> What you will do
The following data has a line with "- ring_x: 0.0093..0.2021" and a line with "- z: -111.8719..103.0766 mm". Write out exactly those lines and all the lines between them.

══════════

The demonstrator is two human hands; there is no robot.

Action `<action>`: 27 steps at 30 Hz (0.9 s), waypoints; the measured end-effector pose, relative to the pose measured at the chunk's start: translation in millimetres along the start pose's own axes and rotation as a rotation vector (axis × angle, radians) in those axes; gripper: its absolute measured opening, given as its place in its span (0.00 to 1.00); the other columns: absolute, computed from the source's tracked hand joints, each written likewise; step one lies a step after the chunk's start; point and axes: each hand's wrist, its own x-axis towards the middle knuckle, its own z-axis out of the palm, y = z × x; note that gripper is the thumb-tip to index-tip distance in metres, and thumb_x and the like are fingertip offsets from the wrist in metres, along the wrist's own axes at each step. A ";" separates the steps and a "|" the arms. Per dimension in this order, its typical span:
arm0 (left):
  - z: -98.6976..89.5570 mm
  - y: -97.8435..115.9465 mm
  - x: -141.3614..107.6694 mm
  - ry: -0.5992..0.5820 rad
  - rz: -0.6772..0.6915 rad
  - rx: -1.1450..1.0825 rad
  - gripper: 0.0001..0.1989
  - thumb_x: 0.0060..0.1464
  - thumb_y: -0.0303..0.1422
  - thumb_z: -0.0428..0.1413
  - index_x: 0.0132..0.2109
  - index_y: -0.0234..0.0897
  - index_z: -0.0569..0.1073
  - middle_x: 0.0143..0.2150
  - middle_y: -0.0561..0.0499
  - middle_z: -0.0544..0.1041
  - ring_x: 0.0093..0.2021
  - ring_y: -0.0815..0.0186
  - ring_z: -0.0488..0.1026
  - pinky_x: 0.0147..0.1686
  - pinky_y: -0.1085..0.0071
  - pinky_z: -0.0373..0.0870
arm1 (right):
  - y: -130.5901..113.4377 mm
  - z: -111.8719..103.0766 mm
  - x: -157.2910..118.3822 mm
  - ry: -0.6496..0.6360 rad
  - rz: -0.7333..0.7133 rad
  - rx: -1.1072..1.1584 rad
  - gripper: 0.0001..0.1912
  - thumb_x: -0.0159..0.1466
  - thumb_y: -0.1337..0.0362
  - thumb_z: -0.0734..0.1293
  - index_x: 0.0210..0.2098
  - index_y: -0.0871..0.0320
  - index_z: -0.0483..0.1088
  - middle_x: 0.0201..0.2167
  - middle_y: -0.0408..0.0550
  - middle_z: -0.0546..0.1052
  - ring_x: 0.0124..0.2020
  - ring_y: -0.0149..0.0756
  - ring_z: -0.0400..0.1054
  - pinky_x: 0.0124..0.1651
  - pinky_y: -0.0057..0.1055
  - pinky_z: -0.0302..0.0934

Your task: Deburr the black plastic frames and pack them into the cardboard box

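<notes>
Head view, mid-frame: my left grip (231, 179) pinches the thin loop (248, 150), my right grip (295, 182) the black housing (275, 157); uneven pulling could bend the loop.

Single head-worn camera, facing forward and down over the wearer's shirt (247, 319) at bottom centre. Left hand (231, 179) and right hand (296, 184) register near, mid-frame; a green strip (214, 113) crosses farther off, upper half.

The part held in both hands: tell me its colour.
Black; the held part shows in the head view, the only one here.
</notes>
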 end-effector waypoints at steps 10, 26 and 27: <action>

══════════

> Answer area
  - ring_x: 0.0093..0.2021
  - ring_y: -0.0815..0.0186
  - ring_z: -0.0488..0.1026
  - pinky_x: 0.0147..0.1686
  - pinky_y: -0.1085..0.0071
  - pinky_z: -0.0373..0.0870
arm1 (right):
  - y: -130.5901..113.4377 mm
  - z: -111.8719..103.0766 mm

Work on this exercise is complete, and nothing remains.